(Prompt): Please output the whole listing below exactly as it is.

(Supplied data):
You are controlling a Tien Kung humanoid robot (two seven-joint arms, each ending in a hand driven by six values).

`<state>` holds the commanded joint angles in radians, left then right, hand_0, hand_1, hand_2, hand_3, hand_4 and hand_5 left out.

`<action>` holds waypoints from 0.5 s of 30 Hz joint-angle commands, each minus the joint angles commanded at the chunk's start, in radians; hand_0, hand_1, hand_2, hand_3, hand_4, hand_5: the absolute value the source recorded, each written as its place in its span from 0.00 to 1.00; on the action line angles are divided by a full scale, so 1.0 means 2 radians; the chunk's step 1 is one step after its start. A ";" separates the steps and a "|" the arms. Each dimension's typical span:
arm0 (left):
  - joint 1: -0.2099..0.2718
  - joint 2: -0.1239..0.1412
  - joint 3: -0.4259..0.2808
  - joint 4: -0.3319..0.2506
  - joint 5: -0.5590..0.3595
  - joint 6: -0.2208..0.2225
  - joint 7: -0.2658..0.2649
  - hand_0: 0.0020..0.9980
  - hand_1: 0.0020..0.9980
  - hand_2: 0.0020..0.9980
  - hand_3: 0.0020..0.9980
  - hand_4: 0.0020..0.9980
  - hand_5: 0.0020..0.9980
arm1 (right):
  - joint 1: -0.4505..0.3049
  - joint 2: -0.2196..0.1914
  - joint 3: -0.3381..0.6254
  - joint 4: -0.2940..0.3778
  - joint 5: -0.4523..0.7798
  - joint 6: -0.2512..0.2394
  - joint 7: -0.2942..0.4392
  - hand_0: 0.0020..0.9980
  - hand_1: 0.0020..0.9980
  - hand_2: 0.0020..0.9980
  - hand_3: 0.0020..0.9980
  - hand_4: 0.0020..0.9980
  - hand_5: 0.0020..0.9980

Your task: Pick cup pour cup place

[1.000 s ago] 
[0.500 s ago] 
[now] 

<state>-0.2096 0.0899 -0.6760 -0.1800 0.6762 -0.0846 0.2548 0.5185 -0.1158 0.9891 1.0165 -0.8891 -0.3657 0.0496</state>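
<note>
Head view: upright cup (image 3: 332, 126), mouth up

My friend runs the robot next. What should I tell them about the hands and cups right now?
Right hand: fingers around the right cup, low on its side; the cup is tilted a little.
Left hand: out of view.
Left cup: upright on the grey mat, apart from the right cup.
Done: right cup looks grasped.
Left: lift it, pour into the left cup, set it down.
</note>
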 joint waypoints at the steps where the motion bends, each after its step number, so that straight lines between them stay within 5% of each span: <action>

(Exercise response):
You are controlling a Tien Kung humanoid robot (two seven-joint arms, each ending in a hand driven by six values).

`<state>` holds the commanded joint angles in radians, left then right, hand_0, hand_1, hand_2, hand_3, hand_4 and hand_5 left out.

`<action>` holds waypoints from 0.5 s of 30 Hz joint-angle commands, each minus the joint angles commanded at the chunk's start, in radians; hand_0, hand_1, hand_2, hand_3, hand_4, hand_5: the absolute value the source recorded, each written as its place in its span from 0.00 to 1.00; on the action line angles are divided by a full scale, so 1.0 means 2 radians; the chunk's step 1 is one step after its start. A ";" separates the steps and a "|" the arms. Each dimension's typical span:
arm0 (left):
  - joint 1: -0.2099..0.2718
  - joint 2: -0.1239..0.1412
  - joint 3: -0.4259..0.2808
  - joint 4: -0.3319..0.2506
  - joint 5: -0.5590..0.3595
  - joint 6: -0.2208..0.2225
  - joint 7: -0.2658..0.2649
  - hand_0: 0.0020..0.9980
  - hand_1: 0.0020..0.9980
  - hand_2: 0.0020..0.9980
  - hand_3: 0.0020..0.9980
  - hand_4: 0.0020..0.9980
  - hand_5: 0.0020..0.9980
arm1 (right):
  - joint 1: -0.4505..0.3049
  - joint 2: -0.2196..0.1914
  - joint 3: -0.3381..0.6254
  - joint 4: -0.2940..0.3778
  - joint 5: -0.4523..0.7798
  - joint 6: -0.2512..0.2394
  - joint 7: -0.2942..0.4392
  - hand_0: 0.0020..0.9980
  - hand_1: 0.0020..0.9980
  - hand_2: 0.0020..0.9980
  - hand_3: 0.0020..0.9980
  - hand_4: 0.0020..0.9980
  - hand_5: 0.0020..0.9980

Your task: Pick cup pour cup place

[1.000 s ago] 
[0.500 s ago] 
[now] 

<state>-0.2096 0.0899 -0.6760 -0.1800 0.6762 -0.0846 0.2548 0.5185 -0.1158 0.9891 1.0165 -0.8891 -0.3657 0.0496</state>
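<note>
Head view: upright cup (image 3: 332, 126), mouth up

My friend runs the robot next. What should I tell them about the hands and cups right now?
Right hand: fingers around the right cup, low on its side; the cup is tilted a little.
Left hand: out of view.
Left cup: upright on the grey mat, apart from the right cup.
Done: right cup looks grasped.
Left: lift it, pour into the left cup, set it down.
</note>
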 joint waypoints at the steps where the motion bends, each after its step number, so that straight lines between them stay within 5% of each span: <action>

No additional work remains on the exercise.